## DIRECTIONS:
Copy, exactly as written, the lines that begin at the one containing "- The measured" and end at the one containing "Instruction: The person". Skip any pictures in the data below.

Dataset items:
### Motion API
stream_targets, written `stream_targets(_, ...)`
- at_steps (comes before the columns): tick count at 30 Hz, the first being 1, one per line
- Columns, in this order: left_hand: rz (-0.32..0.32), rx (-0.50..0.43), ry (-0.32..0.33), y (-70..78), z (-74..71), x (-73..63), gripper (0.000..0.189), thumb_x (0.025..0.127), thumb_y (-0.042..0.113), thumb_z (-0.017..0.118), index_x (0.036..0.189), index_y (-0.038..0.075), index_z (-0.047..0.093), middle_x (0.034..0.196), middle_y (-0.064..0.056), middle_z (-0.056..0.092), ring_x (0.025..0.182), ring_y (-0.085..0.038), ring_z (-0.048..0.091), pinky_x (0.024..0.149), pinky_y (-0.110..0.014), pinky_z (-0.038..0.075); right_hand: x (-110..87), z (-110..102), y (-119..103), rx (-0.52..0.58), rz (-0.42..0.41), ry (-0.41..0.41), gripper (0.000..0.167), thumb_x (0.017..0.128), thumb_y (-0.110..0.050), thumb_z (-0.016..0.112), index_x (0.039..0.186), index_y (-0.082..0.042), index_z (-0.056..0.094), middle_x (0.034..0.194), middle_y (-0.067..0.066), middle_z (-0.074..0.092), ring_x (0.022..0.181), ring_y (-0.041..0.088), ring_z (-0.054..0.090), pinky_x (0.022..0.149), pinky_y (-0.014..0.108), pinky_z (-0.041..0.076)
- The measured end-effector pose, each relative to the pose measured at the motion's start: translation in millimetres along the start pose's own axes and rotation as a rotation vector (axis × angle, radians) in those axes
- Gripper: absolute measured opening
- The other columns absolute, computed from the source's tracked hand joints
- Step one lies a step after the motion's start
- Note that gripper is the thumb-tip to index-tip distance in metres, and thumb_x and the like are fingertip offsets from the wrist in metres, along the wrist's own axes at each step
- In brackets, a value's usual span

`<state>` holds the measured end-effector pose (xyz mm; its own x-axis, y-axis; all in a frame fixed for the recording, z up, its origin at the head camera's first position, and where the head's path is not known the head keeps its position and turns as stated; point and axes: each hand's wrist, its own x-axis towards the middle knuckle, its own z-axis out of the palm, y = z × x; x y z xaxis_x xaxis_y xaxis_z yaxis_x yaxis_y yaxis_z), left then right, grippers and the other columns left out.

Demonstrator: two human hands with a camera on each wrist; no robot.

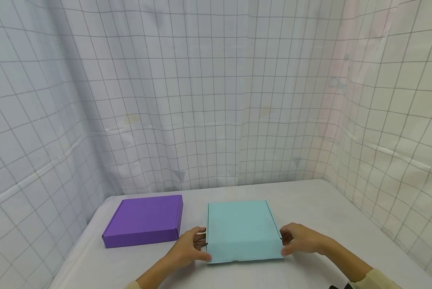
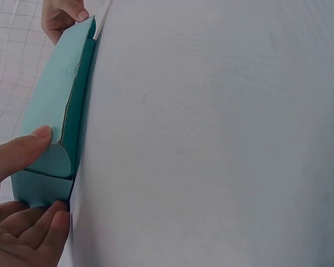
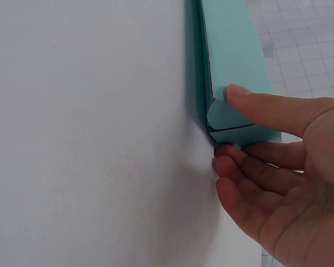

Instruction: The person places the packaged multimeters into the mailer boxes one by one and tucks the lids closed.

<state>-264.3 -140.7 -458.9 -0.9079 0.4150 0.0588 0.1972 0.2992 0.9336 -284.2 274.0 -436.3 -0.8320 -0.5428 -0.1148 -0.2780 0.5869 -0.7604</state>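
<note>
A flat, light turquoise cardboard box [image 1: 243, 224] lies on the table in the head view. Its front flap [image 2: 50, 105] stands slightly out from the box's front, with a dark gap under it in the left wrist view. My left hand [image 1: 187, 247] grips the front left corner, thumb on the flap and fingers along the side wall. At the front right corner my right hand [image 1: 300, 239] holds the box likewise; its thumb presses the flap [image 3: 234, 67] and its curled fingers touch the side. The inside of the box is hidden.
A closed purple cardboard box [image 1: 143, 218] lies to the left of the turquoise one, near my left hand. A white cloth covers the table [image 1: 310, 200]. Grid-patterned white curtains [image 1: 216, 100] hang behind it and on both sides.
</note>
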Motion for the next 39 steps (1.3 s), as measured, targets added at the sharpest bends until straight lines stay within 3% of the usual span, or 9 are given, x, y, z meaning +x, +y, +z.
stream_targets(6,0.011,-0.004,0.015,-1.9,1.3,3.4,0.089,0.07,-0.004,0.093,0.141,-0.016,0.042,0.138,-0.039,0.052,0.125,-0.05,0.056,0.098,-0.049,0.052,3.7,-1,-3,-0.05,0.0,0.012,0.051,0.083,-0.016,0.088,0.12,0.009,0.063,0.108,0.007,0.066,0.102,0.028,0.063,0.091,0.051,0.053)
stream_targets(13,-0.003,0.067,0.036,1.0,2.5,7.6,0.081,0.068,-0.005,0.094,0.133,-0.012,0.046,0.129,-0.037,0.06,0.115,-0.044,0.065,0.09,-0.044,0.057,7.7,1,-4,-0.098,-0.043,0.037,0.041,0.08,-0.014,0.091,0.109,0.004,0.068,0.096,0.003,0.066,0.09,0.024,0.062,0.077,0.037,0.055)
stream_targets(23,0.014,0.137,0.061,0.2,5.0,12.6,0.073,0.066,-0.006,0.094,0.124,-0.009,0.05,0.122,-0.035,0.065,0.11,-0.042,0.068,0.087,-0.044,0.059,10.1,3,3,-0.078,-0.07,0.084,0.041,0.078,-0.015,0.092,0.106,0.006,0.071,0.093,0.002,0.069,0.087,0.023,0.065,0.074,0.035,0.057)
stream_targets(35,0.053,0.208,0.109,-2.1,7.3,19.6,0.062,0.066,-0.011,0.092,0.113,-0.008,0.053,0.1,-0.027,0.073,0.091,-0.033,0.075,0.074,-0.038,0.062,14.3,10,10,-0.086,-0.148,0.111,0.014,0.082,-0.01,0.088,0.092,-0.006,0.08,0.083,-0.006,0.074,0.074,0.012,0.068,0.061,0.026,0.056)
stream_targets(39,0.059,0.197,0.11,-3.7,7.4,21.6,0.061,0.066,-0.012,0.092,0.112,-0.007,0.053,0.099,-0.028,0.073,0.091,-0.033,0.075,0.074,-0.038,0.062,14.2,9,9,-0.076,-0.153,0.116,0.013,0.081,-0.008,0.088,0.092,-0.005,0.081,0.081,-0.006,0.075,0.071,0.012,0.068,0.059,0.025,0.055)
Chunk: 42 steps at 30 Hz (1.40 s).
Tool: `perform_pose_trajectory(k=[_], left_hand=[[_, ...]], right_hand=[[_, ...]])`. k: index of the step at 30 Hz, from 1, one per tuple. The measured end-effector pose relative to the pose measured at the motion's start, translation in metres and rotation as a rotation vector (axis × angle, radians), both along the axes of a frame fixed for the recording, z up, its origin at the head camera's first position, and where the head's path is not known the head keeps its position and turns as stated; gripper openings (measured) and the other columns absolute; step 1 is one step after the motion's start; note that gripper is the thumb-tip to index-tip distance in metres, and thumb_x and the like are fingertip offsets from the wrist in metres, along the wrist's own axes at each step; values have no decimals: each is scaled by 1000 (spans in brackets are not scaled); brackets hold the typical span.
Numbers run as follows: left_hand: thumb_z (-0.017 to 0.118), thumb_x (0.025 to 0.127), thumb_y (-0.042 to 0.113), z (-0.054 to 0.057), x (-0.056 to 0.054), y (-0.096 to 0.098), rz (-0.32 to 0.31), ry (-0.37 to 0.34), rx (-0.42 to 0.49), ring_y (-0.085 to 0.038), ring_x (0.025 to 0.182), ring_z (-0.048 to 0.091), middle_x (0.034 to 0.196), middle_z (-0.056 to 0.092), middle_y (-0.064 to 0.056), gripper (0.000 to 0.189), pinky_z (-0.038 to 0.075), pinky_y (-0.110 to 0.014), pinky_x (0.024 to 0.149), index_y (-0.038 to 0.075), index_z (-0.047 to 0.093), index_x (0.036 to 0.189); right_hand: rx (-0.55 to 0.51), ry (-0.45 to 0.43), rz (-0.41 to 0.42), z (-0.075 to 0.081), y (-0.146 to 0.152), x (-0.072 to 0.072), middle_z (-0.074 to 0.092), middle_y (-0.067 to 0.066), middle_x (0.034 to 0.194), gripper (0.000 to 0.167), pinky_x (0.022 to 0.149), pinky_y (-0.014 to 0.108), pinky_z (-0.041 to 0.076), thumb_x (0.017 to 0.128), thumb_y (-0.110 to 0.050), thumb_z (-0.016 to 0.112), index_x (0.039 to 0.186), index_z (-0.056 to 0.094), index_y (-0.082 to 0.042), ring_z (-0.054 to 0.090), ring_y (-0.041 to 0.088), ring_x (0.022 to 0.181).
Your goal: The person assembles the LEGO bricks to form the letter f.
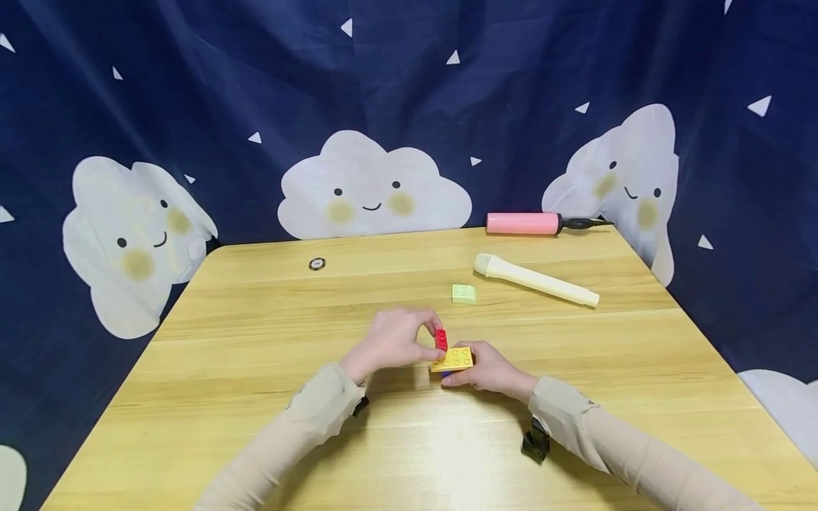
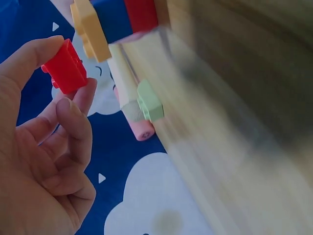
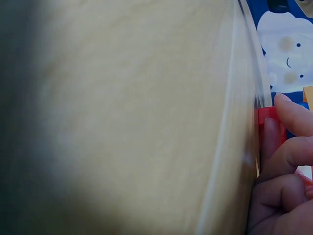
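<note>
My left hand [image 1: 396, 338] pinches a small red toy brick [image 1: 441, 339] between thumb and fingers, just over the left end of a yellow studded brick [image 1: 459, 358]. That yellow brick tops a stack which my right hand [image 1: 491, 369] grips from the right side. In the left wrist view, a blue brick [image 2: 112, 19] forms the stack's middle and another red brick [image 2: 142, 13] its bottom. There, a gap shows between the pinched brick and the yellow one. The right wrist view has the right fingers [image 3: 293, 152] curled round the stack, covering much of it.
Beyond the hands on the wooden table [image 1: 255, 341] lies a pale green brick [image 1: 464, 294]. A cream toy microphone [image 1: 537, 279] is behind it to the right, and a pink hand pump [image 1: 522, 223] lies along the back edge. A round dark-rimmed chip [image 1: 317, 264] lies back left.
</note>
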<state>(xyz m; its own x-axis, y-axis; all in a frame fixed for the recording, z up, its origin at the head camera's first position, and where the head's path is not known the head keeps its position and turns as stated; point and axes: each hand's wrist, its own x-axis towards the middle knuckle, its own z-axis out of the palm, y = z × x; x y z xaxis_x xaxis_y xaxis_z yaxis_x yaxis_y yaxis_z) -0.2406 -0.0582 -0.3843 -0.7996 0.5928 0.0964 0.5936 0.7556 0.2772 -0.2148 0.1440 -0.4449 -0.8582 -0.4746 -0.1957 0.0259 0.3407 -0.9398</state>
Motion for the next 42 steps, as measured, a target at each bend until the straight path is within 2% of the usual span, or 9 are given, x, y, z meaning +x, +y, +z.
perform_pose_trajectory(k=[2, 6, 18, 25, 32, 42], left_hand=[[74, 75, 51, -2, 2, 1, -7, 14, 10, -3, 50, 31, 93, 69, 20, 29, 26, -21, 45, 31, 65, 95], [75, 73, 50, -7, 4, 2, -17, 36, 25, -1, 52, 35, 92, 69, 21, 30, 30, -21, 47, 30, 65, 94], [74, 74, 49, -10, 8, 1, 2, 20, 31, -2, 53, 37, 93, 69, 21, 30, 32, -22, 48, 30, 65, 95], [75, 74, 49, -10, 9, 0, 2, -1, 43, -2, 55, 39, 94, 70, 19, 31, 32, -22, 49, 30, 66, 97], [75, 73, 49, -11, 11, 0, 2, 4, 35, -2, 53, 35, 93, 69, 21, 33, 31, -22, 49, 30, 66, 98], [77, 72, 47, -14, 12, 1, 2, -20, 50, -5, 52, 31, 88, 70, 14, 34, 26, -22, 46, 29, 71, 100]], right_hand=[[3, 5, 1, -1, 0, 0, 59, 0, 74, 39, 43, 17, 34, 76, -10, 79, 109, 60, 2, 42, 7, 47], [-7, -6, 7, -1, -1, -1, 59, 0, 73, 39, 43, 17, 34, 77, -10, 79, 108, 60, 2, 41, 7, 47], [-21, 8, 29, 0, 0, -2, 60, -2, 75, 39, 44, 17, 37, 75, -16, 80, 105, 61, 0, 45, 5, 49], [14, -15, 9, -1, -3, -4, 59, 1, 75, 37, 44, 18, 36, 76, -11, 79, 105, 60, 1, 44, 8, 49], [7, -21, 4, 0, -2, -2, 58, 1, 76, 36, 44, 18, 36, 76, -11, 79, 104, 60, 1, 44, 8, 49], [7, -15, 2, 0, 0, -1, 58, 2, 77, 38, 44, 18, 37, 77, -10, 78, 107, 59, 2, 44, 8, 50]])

## ANSWER TO THIS TASK:
- The measured end-effector pose, each relative to the pose measured at the motion's start: translation in millimetres along the start pose's own axes and rotation as a rotation vector (axis × angle, radians) in those axes
- Gripper: absolute measured opening
- The other columns absolute, computed from the source's tracked hand joints
- Step one lies a step after the motion's start
- Note that gripper is the thumb-tip to index-tip distance in metres, and thumb_x and the like are fingertip offsets from the wrist in metres, along the wrist's own axes at each step
- In brackets, a value's usual span

`<state>` holds the measured end-effector pose (xyz mm; its own x-axis, y-axis; all in a frame fixed for the recording, z up, its origin at the head camera's first position, and where the head's path is not known the head keeps its position and turns as stated; point and axes: each hand's wrist, its own x-axis towards the middle knuckle, its own z-axis out of the palm, y = z × x; x y z xaxis_x xaxis_y xaxis_z yaxis_x yaxis_y yaxis_z), left then right, grippers and the other columns left out.

Demonstrator: two human hands with a camera on each wrist; no robot.


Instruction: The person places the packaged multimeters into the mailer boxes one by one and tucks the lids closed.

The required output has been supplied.